Si sprecano gli aggettivi altisonanti: svolta epocale per il mercato del lavoro, fine della concertazione, sconfitta mortale della Cgil. Ma è davvero così? Per farsi venire qualche dubbio si consiglia la lettura del commentino acido scritto da Giuliano Cazzola (craxiano in passato, berlusconiano oggi) sul Quotidiano Nazionale: “…la misura degli indennizzi è particolarmente onerosa tanto da sembrare vessatoria…la Cgil (e quindi il Pd), magari senza accorgersene, conseguiranno un successo, in via di fatto, di ampia portata…”.
Dunque Cazzola, che sicuramente conosce la materia, propone un’interpretazione della riforma del mercato del lavoro targata Monti-Fornero ben diversa da quella che fa stracciare le vesti a sinistra. E sarà difficile formarsi un’opinione obiettiva prima di aver visto quale forma definitiva assumerà il provvedimento. Sarà, come pare, un disegno di legge o magari una richiesta di delega al governo, il che consentirebbe ai partiti forti margini di cambiamento?
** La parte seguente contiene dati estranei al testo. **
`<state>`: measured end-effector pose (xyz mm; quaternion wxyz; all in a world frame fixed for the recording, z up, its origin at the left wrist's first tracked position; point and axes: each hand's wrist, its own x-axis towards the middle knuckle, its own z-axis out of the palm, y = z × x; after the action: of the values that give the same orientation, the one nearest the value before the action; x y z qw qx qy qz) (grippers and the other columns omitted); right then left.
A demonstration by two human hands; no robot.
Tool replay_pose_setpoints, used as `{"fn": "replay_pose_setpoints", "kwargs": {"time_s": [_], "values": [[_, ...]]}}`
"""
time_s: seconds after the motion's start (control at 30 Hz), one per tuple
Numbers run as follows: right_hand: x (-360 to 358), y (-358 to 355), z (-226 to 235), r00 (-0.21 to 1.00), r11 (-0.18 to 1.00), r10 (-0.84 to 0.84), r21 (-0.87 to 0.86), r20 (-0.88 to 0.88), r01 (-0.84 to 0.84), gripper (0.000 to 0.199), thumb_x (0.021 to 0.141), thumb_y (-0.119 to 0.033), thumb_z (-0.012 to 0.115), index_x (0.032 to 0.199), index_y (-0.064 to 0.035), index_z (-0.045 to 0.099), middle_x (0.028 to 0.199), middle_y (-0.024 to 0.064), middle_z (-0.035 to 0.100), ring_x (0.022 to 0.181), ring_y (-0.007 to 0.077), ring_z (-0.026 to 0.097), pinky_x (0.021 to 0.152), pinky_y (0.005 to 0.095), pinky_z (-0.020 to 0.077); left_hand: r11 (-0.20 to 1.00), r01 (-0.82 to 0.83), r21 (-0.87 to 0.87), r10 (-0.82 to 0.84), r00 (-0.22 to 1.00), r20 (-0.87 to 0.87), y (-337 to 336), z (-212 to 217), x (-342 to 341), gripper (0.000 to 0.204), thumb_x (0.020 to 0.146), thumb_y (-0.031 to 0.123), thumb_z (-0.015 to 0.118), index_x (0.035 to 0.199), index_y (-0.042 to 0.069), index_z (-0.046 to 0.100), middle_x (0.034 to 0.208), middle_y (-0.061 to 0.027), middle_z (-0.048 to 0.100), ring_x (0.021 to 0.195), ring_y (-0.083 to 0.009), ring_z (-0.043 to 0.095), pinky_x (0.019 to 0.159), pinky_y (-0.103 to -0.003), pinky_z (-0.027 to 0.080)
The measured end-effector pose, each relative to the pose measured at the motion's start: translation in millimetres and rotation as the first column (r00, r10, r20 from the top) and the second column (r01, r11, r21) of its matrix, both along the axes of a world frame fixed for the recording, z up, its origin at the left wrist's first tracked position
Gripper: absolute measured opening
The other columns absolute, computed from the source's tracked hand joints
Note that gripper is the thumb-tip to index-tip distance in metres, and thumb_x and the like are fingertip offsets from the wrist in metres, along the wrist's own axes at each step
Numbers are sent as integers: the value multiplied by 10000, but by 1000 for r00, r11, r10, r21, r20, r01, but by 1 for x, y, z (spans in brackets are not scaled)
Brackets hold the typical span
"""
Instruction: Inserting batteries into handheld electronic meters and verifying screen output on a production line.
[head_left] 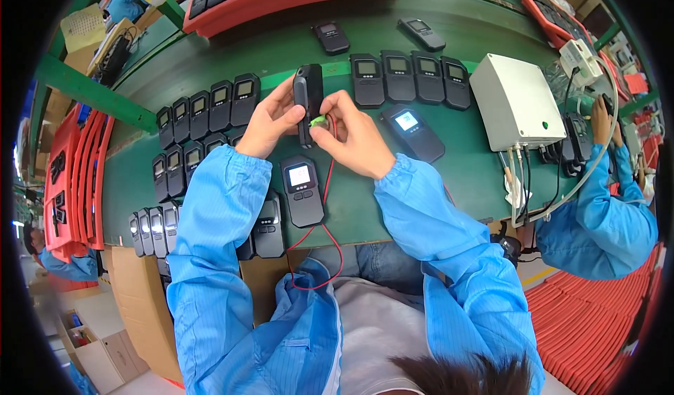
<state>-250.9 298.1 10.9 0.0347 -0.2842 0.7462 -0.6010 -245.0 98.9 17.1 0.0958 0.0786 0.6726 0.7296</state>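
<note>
Two hands up at the middle of the frame, our left hand [265, 122] gripping a black handheld device [307, 100] on edge, our right hand [354, 136] just right of it, pinching a small green clip [319, 121] against its side

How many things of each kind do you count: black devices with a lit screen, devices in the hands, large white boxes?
Lit-screen black devices: 2
Held black device, gripped by left hand and right hand: 1
Large white box: 1
Total: 4
</note>
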Motion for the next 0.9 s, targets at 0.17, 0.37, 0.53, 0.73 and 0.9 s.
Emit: {"fn": "replay_pose_setpoints", "kwargs": {"time_s": [0.17,0.37,0.53,0.73,0.9], "values": [[3,6,9,998,994,-42,101,-50,47,467,773,-244,733,1052,-57,408,674,41,531,570,136,487,531,302,392,996,40,76,-30,991,-127,8,-5,3,841,843,204,738,1507,66,240,1436,-108,398,1287,-217,445,1023,-332,404],[-3,8,1,991,986,-68,145,-118,85,570,786,-290,715,1176,-36,386,702,53,572,598,204,565,543,333,439,1000,0,-19,-5,964,-266,21,-14,-3,829,841,149,737,1507,78,249,1386,-117,422,1216,-216,493,1015,-332,411],[4,1,5,972,916,-174,337,-155,218,577,818,-304,670,1252,-39,397,719,76,585,608,247,592,562,356,466,983,-174,-50,157,955,-252,27,-10,2,769,867,145,703,1498,89,266,1302,-111,465,1106,-192,544,917,-343,490],[-11,15,-27,965,959,-262,109,-16,262,474,883,-319,589,1225,-23,449,745,124,624,561,251,602,547,380,498,995,-95,30,98,984,-145,27,-7,1,646,931,211,617,1477,89,293,1252,-88,484,1017,-158,555,783,-344,548],[8,26,-4,933,997,-61,-21,355,73,421,957,-292,546,1283,-40,457,885,43,625,654,132,586,547,313,494,989,-145,-33,135,969,-208,24,-12,-1,574,951,237,580,1456,112,337,1231,-60,492,976,-144,550,756,-317,544]]}}
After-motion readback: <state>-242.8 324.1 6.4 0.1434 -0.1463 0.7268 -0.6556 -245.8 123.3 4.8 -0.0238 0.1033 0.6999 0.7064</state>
O sarà un decreto? E, in ogni caso, che cosa ci sarà scritto davvero?
Sono domande ancora senza risposta. Ma per il momento l’unica cosa certa è il terremoto politico che è appena cominciato, e che minaccia di squassare la sinistra fino a raderla al suolo. Vale a dire che è la portata simbolica dell’aver toccato l’articolo 18, non il modo in cui lo si è fatto, a creare scandalo. Tra i partecipanti ai vertici di Palazzo Chigi è diffusa la sensazione che Susanna Camusso sarebbe stata molto meno rigida se non avesse avuto la Fiom di Landini a legarle le mani. Idea verosimile. Altrettanto comprensibile è l’angoscia di Bersani, stretto tra le due anime del Pd, quella “laburista” e quella “montiana”, che gli rende impossibile sostenere le scelte del governo, ma anche opporsi ad esse fino in fondo. Perché questo significherebbe far cadere Monti e risospingere l’economia italiana nel caos. Molti oggi ricordano il decreto di San Valentino, quello con cui Craxi abolì la scala mobile, cioè il meccanismo che agganciava le retribuzioni all’aumento dell’inflazione. Quella decisione sancì la spaccatura definitiva tra Psi e Pci, come oggi la riforma Fornero potrebbe innescare la frantumazione del Pd. Nessuno, però, ricorda come andò a finire: Berlinguer volle il referendum abrogativo, che si tenne dopo la sua improvvisa scomparsa. E il Pci quel referendum lo perse, nonostante la potenza della sua macchina organizzativa e la straordinaria mobilitazione della Cgil.
Ricordare quella amara lezione significa oggi la necessità di impegnarsi a difendere non i simboli, ma la sostanza, ponendo al centro l’interesse dei lavoratori, tutti i lavoratori, e battendosi per una riforma equilibrata che non strozzi né loro né le aziende. E’ un compito che dovrebbe vedere impegnato il Pd ma anche la Cgil, che da troppo tempo ha perso la sua capacità di elaborazione e di proposta. Il sindacato di Luciano Lama, anche lui spesso contestato “da sinistra”, ha lasciato una traccia importante nella storia d’Italia. Possibile che la Cgil di oggi non ne sia più capace?
Si dice che Monti non abbia lasciato spazi alla trattativa. Ma il fatto che non abbia voluto un accordo firmato da tutti tranne la Cgil, liquidato come una furbata decisionista, può anche significare che non intende seguire il metodo Sacconi, quello che puntava ossessivamente solo all’umiliazione del maggior sindacato italiano. Monti si è rifiutato di sancire la rottura, ed è chiaro che non vuole neppure consegnarsi alla destra. E’ la sua forza, ma è anche uno spiraglio per Bersani e Camusso, se sapranno lavorarci sopra.